SW's company owned stores out here carry precious few oils (if any)

Ben Moore plans to continue the name game to keep the customers supplied with them
(SaniFlat is now called a Calcimine Recoater, Satin Impervo will be labeled as for "metal", some other old faves are now "Industrial")


----------



## daArch (Mar 15, 2008)

slickshift said:


> SaniFlat is now called a Calcimine Recoater,


Oh that's just PRICELESS !!!!


SaniFlat ..... a cal-coter !!!???


----------



## slickshift (Apr 8, 2007)

Funny...but true


----------



## Wolverine (Apr 17, 2007)

Calcutta??? Isn't that in India? :blink:


----------



## paintpimp (Jun 29, 2007)

Not only are oils going bye bye, but also are alot of your latex's. I couldn't find the link. The facts are listed under OTC's regulations for the upcoming regulations. By 2010 all flat finishes (oil and latex) need to be under 100 grams and a couple years later all other finishes need to be there too. You will be seeing alot of reformulations. If they don't reformulate soon, there products will be available on a very limited basis. This rule does not apply to industrial products. Start using green products now and your learning curve later will be better. I've tried out some reformulated and green products lately. Real nice. Some are better than their predecessors. I'll continue to look for the link that explains the changes.


----------



## YubaPaintPro (Mar 2, 2008)

The 2010 regulations are national for the most part. So oils/laquers will certainly change! We have great success w/ our compliant laquers. It's a great product.
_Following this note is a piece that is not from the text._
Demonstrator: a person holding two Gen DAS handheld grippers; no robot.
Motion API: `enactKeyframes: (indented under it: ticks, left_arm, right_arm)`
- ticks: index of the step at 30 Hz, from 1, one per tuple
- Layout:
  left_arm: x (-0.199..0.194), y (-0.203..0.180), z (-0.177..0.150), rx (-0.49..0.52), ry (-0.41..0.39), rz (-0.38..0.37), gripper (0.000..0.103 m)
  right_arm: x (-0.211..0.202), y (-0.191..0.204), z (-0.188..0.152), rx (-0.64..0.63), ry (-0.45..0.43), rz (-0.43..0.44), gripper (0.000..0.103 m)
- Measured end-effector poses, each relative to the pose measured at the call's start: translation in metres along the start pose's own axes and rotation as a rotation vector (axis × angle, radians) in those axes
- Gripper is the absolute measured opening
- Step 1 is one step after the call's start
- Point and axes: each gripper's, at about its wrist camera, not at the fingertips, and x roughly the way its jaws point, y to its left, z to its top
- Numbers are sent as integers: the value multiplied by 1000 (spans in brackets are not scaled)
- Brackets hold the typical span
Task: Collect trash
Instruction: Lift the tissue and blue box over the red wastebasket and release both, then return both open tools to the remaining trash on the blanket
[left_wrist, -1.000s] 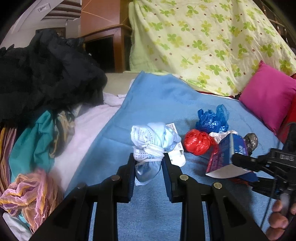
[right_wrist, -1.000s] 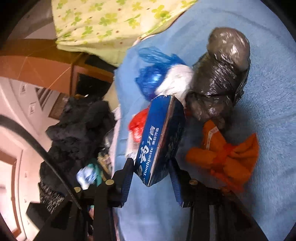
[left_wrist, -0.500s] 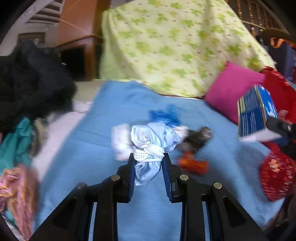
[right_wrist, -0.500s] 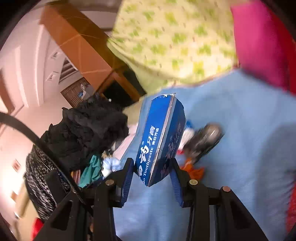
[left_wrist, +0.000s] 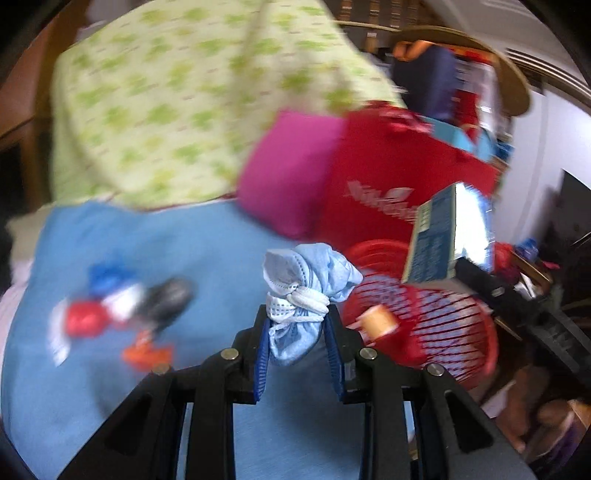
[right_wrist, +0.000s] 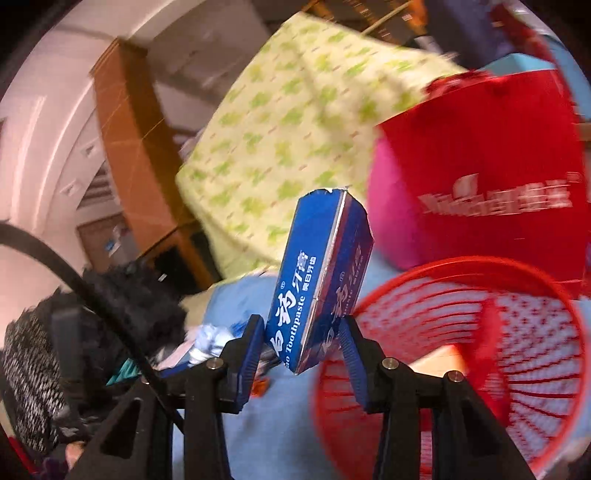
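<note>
Both grippers, left pinching a balled pale-blue face mask and right clamping a blue cardboard toothpaste box, are now swinging off the bed to the red slatted plastic basket, so dumping's next.

A pale blue mask bundle, knotted with its white ear loops, stands upright between the left gripper's fingers, just beside the red slatted basket. A blue toothpaste box, tilted and open at the top, is clamped in the right gripper next to the basket's rim. Back on the blue bed cover, blurred, lie red, blue, dark and orange scraps, close together.
</note>
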Motion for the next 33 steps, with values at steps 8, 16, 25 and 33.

But the "real" issue for you all as applicators is the latex materials, in my opinion. Int/Ext "house paints" I assume is the majority of your business. There are very few paint companies that have latex products in the bucket now, that will be compliant in 2010. Mythic & Yolo (not to compare the two) are likely the "green" products that perform well today that could meet 2010 measures. Sorry if I left out other "green" products that work well.

Colorant is going to be a major key to meeting 2010 regulations. We are working diligently to meet these new regulations to meet our painters needs today w/ the products they currently use. Issues w/ these new regs....
How will the product you use today (you know how it works) spray? hang? brush? touch up? tint?


----------



## vermontpainter (Dec 24, 2007)

I am one of the first to tilt at windmills and question sacred cows, and I will scream in joy from the rooftops the day no painter can buy oil based paints. I have done some of my best work with oils, and I hate them to this day.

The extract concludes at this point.